**REQUIREMENT:** Only the lines below, from the one with "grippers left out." through the one with "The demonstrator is", are to be written out, exactly.

══════════

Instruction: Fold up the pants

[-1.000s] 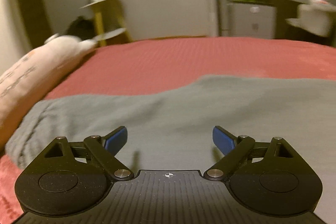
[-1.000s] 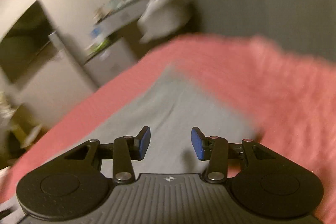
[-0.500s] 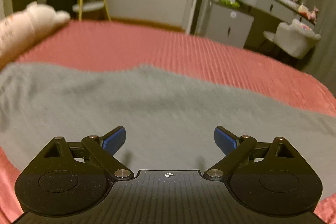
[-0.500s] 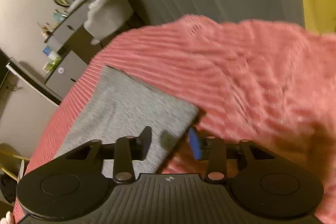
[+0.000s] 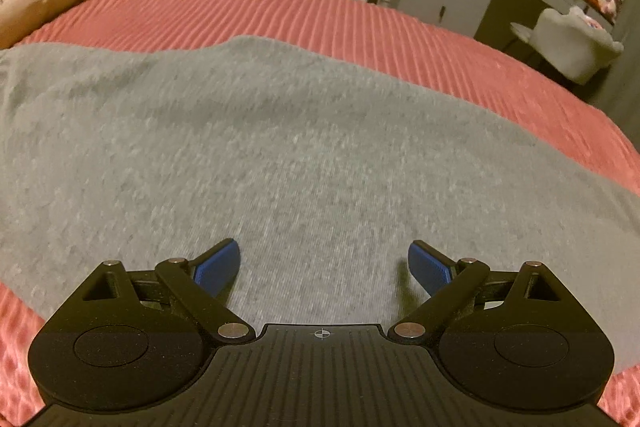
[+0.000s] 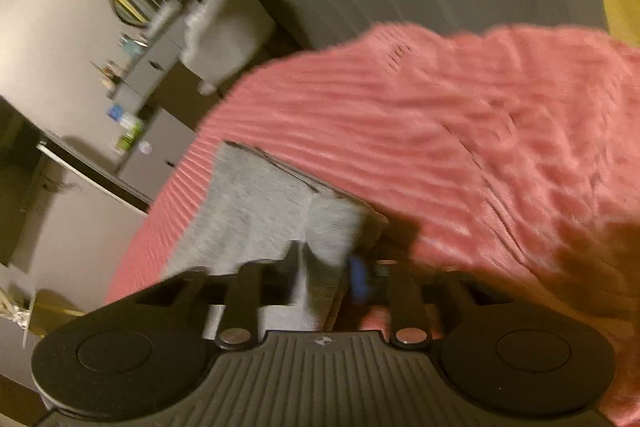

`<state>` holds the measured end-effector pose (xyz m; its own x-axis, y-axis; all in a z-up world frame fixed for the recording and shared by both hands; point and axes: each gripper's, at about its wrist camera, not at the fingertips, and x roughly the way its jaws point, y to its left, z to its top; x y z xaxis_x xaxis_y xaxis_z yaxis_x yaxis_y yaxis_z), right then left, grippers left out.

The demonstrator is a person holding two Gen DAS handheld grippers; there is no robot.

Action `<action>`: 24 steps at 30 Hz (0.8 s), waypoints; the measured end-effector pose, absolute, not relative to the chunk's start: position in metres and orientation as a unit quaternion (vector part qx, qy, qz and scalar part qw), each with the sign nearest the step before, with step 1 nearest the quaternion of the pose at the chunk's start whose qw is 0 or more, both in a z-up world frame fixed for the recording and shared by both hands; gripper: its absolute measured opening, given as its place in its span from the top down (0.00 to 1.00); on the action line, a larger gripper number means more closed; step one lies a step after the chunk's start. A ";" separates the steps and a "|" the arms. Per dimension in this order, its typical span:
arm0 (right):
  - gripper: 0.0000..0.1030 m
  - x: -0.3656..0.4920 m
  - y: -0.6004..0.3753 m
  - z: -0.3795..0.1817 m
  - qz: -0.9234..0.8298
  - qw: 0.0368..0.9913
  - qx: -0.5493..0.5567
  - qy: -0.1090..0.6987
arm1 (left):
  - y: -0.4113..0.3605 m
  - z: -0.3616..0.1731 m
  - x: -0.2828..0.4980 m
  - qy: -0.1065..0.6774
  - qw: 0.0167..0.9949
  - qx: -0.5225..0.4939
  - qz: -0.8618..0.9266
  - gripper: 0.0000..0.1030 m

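Grey pants (image 6: 320, 239) pinched between right jaws.

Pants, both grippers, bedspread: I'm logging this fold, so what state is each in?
Pants: spread flat on the bed, one end bunched between the right fingers.
Left gripper: open, over the fabric.
Right gripper: shut on the pants.
Bedspread: spread out, under the pants.

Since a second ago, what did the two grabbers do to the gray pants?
The right gripper swung to the end of the gray pants and closed on a bunched corner of the cloth. It was open before. The left gripper dropped lower over the pants, so they fill more of its view. It stayed wide open, holding nothing. The pants still lie on the red bedspread.
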<state>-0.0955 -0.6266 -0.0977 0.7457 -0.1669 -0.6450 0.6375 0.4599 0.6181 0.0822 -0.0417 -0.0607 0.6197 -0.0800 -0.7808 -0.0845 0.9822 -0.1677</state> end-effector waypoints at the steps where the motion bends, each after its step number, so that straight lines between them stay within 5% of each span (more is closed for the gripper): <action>1: 0.49 -0.094 -0.627 -0.102 -0.244 0.811 0.465 0.256 | -0.044 -0.061 0.082 0.435 0.896 -0.089 0.002 0.07; 3: 0.50 -0.092 -0.626 -0.104 -0.246 0.816 0.463 0.243 | -0.047 -0.062 0.081 0.435 0.897 -0.081 0.002 0.06; 5: 0.67 -0.088 -0.624 -0.101 -0.243 0.822 0.458 0.233 | -0.050 -0.061 0.080 0.434 0.898 -0.074 0.002 0.06; 6: 0.85 -0.086 -0.621 -0.099 -0.242 0.827 0.453 0.231 | -0.051 -0.060 0.079 0.432 0.899 -0.075 0.000 0.06; 7: 0.89 -0.085 -0.619 -0.095 -0.239 0.833 0.445 0.228 | -0.051 -0.060 0.079 0.431 0.899 -0.075 -0.002 0.06; 14: 0.74 -0.069 -0.613 -0.091 -0.243 0.841 0.408 0.259 | -0.053 -0.058 0.077 0.422 0.903 -0.077 -0.012 0.06; 16: 0.88 -0.068 -0.607 -0.085 -0.255 0.848 0.385 0.260 | -0.052 -0.054 0.072 0.408 0.908 -0.087 -0.036 0.06; 24: 0.92 -0.044 -0.517 -0.003 -0.158 0.943 0.196 0.218 | -0.048 -0.057 0.076 0.418 0.900 -0.114 -0.056 0.07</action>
<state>-0.0440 -0.5174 -0.0029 0.8550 -0.2118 -0.4735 0.3828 0.8737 0.3003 0.0758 -0.0482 -0.0566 0.6448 -0.1950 -0.7391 0.0048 0.9679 -0.2512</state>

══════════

**TASK OUTPUT:**
`<state>` holds the measured end-effector pose (xyz m; its own x-axis, y-axis; all in a z-up world frame fixed for the recording and shared by both hands; point and axes: each gripper's, at about its wrist camera, not at the fingertips, and x roughly the way its jaws point, y to its left, z to its top; x y z xaxis_x xaxis_y xaxis_z yaxis_x yaxis_y yaxis_z), right then left, grippers left out.

The demonstrator is a person holding two Gen DAS handheld grippers; there is no robot.

With the answer given, the exercise is closed.